Le pont enjambe la rivière, comme une frontière vers d’autres vallées, d’autres contrées. La distance s’installe, la maison et le hameau s’éloignent. Le long de la berge, la terre épouse l’eau, déploie une étroite écharpe de prairie piquetée de pâquerettes. Surprise dans ses ablutions du matin, l’herbe scintillante de rosée s’ébroue sur les chaussures de Louis.

Très vite, le sentier se partage entre la rive sage et un petit escalier de racines et de pierres. Louis délaisse la rivière qui déroule tranquillement ses eaux. Il s’engage dans la montée, tempes battantes comme le cœur, le souffle calé sur la cadence de ses pas. Au sommet se dresse un gros chêne creux au tronc étrangement vide, en majesté dans son costume d’écorce. Encore quelques mètres et l’arbre lui laisse voir l’immensité des verts et des espaces qu’il s’apprête à parcourir à pied. Il est sur la petite crête, en équilibre entre deux vallons. Le village a disparu.

 

Louis ne s’est pas retourné. Sa résolution est irrévocable. Il a décidé, c’est ainsi. Il a pesé et mûri son choix. En silence. En secret. Il a préparé son départ depuis des mois. Il savait que le moment viendrait, il voulait tout laisser en ordre.

Il a commencé à l’automne, rangé ce qui devait l’être. Trié et choisi ce qu’il fallait garder. Peu de choses, en fait. Un nettoyage par le vide des trésors et des reliques amassés au fil des ans.
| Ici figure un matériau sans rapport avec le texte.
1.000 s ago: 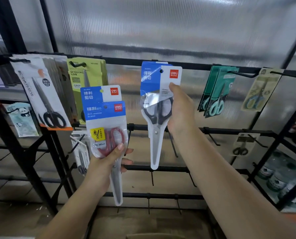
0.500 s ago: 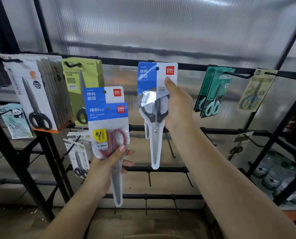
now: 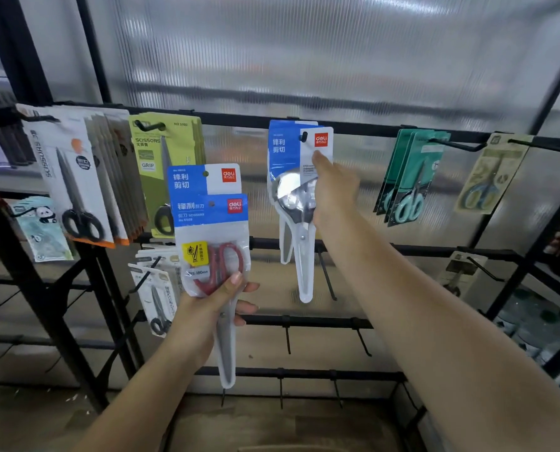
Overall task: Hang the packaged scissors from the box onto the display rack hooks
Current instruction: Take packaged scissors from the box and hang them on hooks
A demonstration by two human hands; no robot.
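Right hand (image 3: 332, 190): pinching the blue-and-white carded grey-handled scissors pack (image 3: 300, 177), seating its hole over the black hook (image 3: 303, 136).
Left hand (image 3: 213, 308): gripping two blue-carded red-handled scissors packs (image 3: 212, 230), keeping them ready nearer left.

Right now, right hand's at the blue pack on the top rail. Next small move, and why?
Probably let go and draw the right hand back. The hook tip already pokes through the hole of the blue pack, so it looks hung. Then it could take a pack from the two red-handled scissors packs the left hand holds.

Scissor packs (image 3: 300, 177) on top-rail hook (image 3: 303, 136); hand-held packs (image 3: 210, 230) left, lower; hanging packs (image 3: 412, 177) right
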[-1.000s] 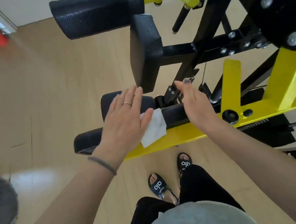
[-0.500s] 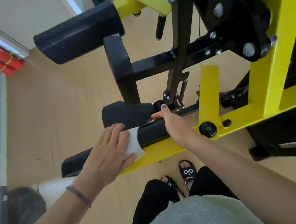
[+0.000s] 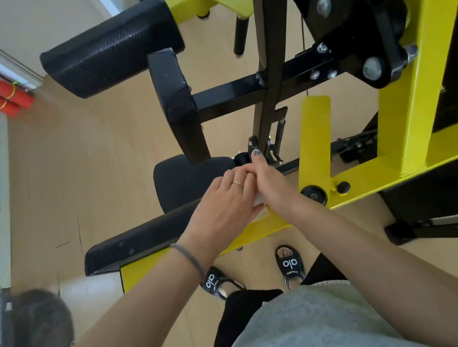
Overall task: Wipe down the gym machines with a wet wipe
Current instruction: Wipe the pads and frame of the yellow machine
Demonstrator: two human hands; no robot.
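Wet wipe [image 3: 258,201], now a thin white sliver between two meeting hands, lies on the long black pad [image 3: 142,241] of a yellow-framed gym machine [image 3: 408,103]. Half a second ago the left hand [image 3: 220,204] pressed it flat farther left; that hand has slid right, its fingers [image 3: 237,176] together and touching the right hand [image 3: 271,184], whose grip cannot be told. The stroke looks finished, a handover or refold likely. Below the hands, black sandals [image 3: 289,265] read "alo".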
Il a procédé à un déménagement clandestin, a entassé dans la remorque les objets qu’il estimait inutile de laisser derrière lui, s’est séparé de quelques meubles lourds d’une histoire dont il ne veut embarrasser personne. Car Louis ne veut encombrer personne.

 

L’hiver a été consacré à un rangement plus difficile. Une sorte de toilette personnelle pour préparer l’après, pour quand il ne sera plus là. Lorsqu’il avait vidé la maison familiale, après le décès de sa mère, il avait éprouvé la dérangeante impression de pénétrer dans son intimité. Gêné de cette intrusion forcée, obligé d’ouvrir les tiroirs et les armoires, il avait alors pensé qu’il aimerait épargner à ses enfants ce sentiment poignant de s’immiscer, seuls, dans l’histoire privée de leurs parents.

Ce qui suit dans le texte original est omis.